11 April 2012

Increasing levels of mental illness

Yes you might wonder why when the UK is talking about the work capability test and it being unfit for purpose am I going to write about increasing levels of mental ill health. I guess because I said my piece here last week and because I then went and said my piece in several other places on line as well and because for me it is still very much part of the same thing.

Fitness for work


So what has this got to do with increasing mental illness? I guess not a lot on the surface however my real push here is to consider why so many people aren’t fit for work.

Some people have sat down and looked what abilities make a person fit for work and have come up with this test, which they consider to be reasonable and they seem to be unable to see why so many people are appealing their decisions. The problem is that they have not considered that actually they have completely missed testing for a whole sub set of skills that people require to be fit for work. The ability of the person to deal with workplace/ job associated stress and this could cover things such as

·         Shared environment/ work station, simply someone moving the things you are working with. Not so easy for a person with obsessive compulsive disorder

·         Discussion with work colleagues or lack of

·         Frustration in management strategy- no clear goals, changing of priorities

·         Self confidence and self reliance

·         Emotional handling in general

And actually I don’t think they are alone in this. In fact it seems that only those people who have had to deal with the people suffering these problems have gotten a really good handle on why certain people are not fit for work.

I think if you asked all the employers in this country to come up with a test they would come up with something pretty much the same as what we have gotten however I do not believe that they would employ someone based purely on a fitness for work test and that as is seen at interview you would have to explain, with words, why you are actually fit for work and not just any work but this particular job too.

In many ways I see the stigma associated to mental health in the work place as being rightly formulated but don’t mistake this for it being rightly attributed. I see the reasons why people shy away from employing people with a history of mental instability as a reticence to employ people who have not addressed their issues, nor sort any help to maintain their good mental health, and are therefore very prone to the same problems as their past and are very likely to be unreliable as an employee. And who can blame them for that. However it is naive to continue believing that people have not sort help, nor that they could not be reliable now, the problem is in finding a way to judge whether a person has/is or not.

The fact is that when it comes to work it is far easier to assess whether a person will physically be able to do the job than it is whether they have the mental resilience for it and unfortunately it is also far easier to see when someone has achieved physical strength rather than mental resilience. Sadly many employers still see that good mental health is not something that can be taught or trained for, you just have to have it. As a person they may well believe that this can be achieved but as soon as they get into the work place it seems they think that it is not part of their remit to help in this area.

It seems crazy that when so many places take bullying, racism/ prejudice so seriously that employers aren’t looking out for the mental health of their staff but I don’t believe they are. It doesn’t seem to me that they feel it is up to them to do anything to maintain good mental health at all. If we haven’t learnt this then the employer is not going to help the employee maintain it once employed and I think this is an oversight.

In the last few months several stories in the press have run with how stress is now the biggest cause of sick leave

Stress is now the top reason for sick leave



and it seems only a hop skip and a jump down the road to reach full blown mental illness yet they still seem to be ignoring it.

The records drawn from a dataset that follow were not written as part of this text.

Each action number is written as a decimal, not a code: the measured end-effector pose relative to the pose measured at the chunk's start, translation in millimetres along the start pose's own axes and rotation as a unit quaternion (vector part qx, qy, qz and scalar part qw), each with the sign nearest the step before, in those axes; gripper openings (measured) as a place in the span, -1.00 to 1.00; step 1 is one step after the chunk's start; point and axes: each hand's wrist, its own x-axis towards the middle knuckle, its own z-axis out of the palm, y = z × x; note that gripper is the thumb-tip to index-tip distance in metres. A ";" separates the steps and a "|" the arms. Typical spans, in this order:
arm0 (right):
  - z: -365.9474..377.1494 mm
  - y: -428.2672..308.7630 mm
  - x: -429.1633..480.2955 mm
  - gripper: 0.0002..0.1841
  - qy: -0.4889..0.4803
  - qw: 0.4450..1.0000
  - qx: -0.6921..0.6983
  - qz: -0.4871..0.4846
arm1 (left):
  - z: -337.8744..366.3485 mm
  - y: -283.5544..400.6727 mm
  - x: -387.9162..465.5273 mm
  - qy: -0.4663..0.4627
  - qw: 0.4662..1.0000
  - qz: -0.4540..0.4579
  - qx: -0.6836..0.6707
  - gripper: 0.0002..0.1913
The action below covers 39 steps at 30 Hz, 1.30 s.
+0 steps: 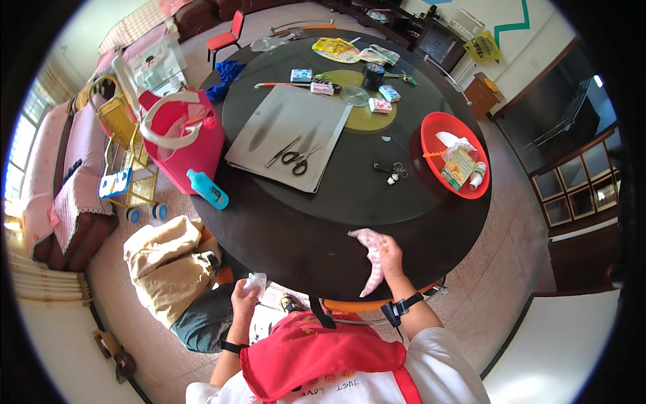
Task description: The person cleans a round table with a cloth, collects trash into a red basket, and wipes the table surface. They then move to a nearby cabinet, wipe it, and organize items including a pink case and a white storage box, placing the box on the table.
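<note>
My right hand (391,256) grips a pink-and-white striped cloth (372,243) over the front edge of the round dark table (287,242). The cloth hangs limp, with one end pointing away from me and the other towards me. Lower and to the left, beside the table's edge, my left hand (242,301) is closed around a small crumpled whitish piece (256,282), perhaps thin plastic. On the turntable (333,204) beyond lie black-handled scissors (298,160) and a slim pen-like tool (282,151), both on a grey board (272,121).
A red basin (429,126) with packets and a white bottle (477,177) stands at the right. At the left are a pink bucket (176,161) and a blue bottle (208,189). Keys (398,169) and small boxes (380,105) lie on the turntable. A draped chair (166,262) is nearby.
</note>
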 end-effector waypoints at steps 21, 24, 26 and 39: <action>39.4 -49.1 289.6 -0.43 0.103 0.847 -0.438 -0.282 | -10.3 -40.7 -53.9 0.124 0.991 -0.044 0.031 -0.63; 39.6 -62.4 322.8 -0.44 0.133 0.855 -0.431 -0.255 | -1.5 -33.1 -62.5 0.123 0.990 -0.029 0.063 -0.66; 44.6 -73.3 325.4 -0.44 0.111 0.831 -0.463 -0.287 | 4.6 -26.0 -68.4 0.130 0.987 -0.050 0.076 -0.65; 97.7 -62.1 81.9 -0.44 -0.123 0.868 -0.303 -0.374 | 38.4 -12.8 -16.1 -0.020 0.999 0.005 0.047 -0.69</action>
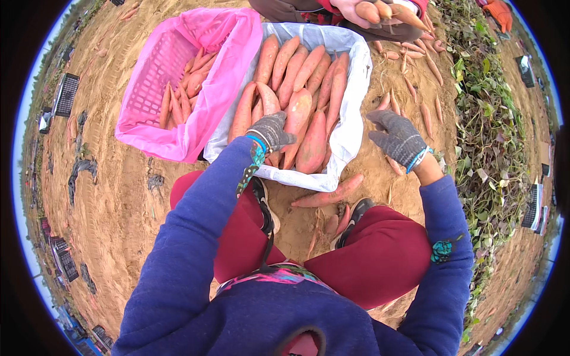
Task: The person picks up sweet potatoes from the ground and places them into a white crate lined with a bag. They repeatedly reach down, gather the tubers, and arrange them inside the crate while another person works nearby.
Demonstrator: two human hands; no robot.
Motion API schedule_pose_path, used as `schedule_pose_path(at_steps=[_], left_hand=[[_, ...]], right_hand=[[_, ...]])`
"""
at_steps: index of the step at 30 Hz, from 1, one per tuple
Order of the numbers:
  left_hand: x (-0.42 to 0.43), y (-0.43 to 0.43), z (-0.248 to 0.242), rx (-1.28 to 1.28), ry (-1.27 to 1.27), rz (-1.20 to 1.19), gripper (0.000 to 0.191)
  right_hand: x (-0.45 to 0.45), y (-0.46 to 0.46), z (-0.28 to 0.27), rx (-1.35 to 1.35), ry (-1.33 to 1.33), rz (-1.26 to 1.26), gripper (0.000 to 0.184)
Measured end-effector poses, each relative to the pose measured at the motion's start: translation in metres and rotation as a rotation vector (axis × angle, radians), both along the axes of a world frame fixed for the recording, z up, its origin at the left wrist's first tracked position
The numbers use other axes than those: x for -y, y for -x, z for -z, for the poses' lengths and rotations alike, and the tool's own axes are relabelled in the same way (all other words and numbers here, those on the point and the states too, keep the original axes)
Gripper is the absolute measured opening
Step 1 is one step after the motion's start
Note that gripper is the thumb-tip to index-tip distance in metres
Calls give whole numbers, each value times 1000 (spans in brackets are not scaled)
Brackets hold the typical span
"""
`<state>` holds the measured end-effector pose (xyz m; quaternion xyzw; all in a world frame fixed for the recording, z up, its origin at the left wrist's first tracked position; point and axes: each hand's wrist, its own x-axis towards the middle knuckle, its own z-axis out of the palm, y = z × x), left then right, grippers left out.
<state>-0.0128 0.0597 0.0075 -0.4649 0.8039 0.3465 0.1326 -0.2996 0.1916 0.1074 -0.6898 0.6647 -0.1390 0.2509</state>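
My left hand [272,131], in a grey knit glove, rests at the near left part of a crate lined with white film [360,89], touching the sweet potatoes [297,111] that fill it. Whether its fingers grip one cannot be told. To the right of that crate, my right hand [396,135], gloved the same way, is held over the soil with its fingers apart and nothing in it. Loose sweet potatoes [426,119] lie on the ground beyond it. A large sweet potato [329,196] lies between my shoes, just below the crate.
A pink-lined crate [147,84] with some sweet potatoes stands against the white-lined one at left. Across from me, a person's hands [356,11] hold several sweet potatoes. Leafy vines [483,133] run along the right. Black crates [67,95] stand farther off on the soil.
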Motion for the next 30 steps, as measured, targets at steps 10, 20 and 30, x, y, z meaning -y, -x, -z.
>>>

And if you’re wondering about whether mental illness has increased then let me inform you that it has.
From Adult psychiatric morbidity in England, 2007 http://www.ic.nhs.uk/webfiles/publications/mental%20health/other%20mental%20health%20publications/Adult%20psychiatric%20morbidity%2007/APMS%2007%20(FINAL)%20Standard.pdf Table 2.4 (page 41) Prevalence of CMD (common mental disorders) in past week in 1993, 2000 and 2007,

All adults
1993
2000
2007
Mixed anxiety and depressive disorder
7.5
9.4
9.7
Generalised anxiety disorder
4.4
4.7
4.7
Depressive episode
2.2
2.8
2.6
All phobias
2.2
2.8
2.6
Obsessive compulsive disorder
1.4
1.2
1.3
Panic disorder
1.0
0.7
1.2
Any CMD
15.5
17.5
17.6

(see the methods for how they assessed who did or did not have symptoms of these disorders, equally please note  An individual can have more than one CMD)

However tracking down the causes of this growing trend are simple and though work places are tough environments emotionally they are not the only environment we are subjected, however I don’t believe that excuses employers from making an effort to aid people in dealing with the work place. When all said and done they need good workers as much as we need a good work place and while so many people wish for us to move off benefit they don’t seem prepared to assist in the process.



I feel it is a blindness to the plight of everyone’s good mental health that something is not done and the Government seems to be reinforcing the attitude that the employer need do nothing by pushing the people in recovery as if they are not even working towards a return to work. They are saying that actually the work place is not the issue in any way when in reality the work place has its part to play in the problems.